> [DATA]
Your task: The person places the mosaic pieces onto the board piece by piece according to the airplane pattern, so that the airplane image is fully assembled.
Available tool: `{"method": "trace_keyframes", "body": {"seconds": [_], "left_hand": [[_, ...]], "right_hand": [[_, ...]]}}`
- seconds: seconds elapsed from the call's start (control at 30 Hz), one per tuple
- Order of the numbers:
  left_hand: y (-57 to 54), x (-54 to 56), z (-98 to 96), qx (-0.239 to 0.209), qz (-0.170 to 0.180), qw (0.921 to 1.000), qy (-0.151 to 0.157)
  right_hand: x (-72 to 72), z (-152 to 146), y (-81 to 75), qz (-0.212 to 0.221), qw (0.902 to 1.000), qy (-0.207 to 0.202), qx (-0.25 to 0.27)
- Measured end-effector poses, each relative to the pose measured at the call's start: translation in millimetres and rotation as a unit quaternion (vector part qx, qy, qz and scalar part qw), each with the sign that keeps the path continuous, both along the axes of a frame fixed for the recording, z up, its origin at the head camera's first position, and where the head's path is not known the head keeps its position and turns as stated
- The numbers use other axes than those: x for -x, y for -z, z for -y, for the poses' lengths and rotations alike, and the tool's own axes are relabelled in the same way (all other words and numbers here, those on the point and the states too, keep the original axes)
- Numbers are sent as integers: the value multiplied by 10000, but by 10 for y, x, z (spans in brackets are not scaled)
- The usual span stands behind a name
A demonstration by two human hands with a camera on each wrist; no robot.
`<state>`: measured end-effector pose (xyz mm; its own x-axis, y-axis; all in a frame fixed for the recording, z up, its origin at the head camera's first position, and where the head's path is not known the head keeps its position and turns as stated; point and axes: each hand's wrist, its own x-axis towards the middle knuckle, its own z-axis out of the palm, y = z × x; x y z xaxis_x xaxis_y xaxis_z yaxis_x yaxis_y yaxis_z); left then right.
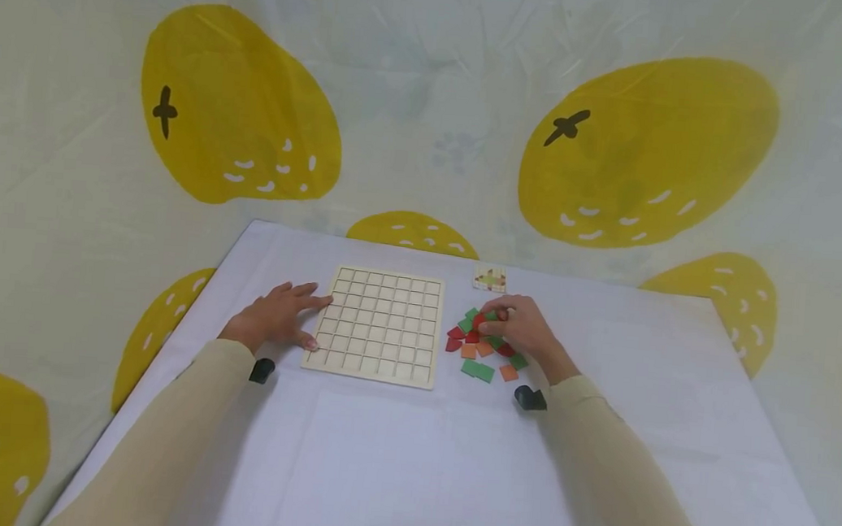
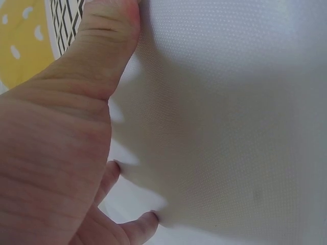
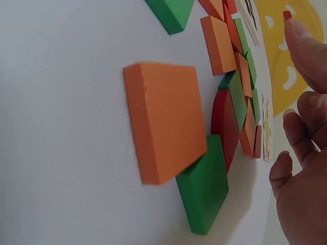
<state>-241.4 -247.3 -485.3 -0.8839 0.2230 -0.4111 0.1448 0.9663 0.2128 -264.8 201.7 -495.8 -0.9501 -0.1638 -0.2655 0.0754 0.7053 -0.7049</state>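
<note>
Though small, tile [image 3: 287, 15] in right hand [image 1: 522, 327]

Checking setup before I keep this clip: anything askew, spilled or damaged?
Nothing stands out. The board lies flat, no damage visible. The tiles lie jumbled beside it, around the right hand, but look like a loose pile, not a spill.

Light soft, slightly dim. Broad fuzzy shadow on cloth [image 2: 245, 153] beside left hand [image 2: 56, 148]. Faint shadows along sleeves [image 1: 168, 416]. Head view soft; tiles [image 1: 484, 347] by right hand [image 1: 525, 329] look smeared.
</note>
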Motion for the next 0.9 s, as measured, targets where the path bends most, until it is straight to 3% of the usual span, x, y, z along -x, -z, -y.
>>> {"method": "trace_keyframes", "body": {"seconds": [0.27, 0.53, 0.9], "left_hand": [[21, 2, 2, -4, 67, 9999, -79], [-7, -12, 1, -68, 51, 9999, -127], [-5, -10, -6, -107, 113, 9997, -164]], "right_hand": [[-21, 124, 8, -290, 9986, -129, 432], [-14, 233, 7, -478, 9978, -183, 418], [-40, 341, 41, -272, 9982, 226, 491]]}}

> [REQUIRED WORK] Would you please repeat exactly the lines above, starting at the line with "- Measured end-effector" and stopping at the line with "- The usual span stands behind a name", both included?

> [RESPONSE]
- Measured end-effector poses, each relative to the pose measured at the call's start: translation in millimetres and rotation as a unit quaternion (vector part qx, qy, qz and scalar part qw), each with the sign that keeps the path continuous, both along the axes of a frame fixed for the recording, z up, its origin at the head camera's first position, and where the head's path is not known the head keeps its position and turns as stated
- The numbers use other axes than those: x for -x, y for -z, z for -y, for the poses' lengths and rotations alike, and the tool's own axes are relabelled in the same way (all other words and numbers here, those on the point and the states too, keep the original axes)
- Numbers are sent as integers: the value multiplied by 10000, but by 10 for y, x, z (spans in brackets are not scaled)
- The usual span stands behind a name

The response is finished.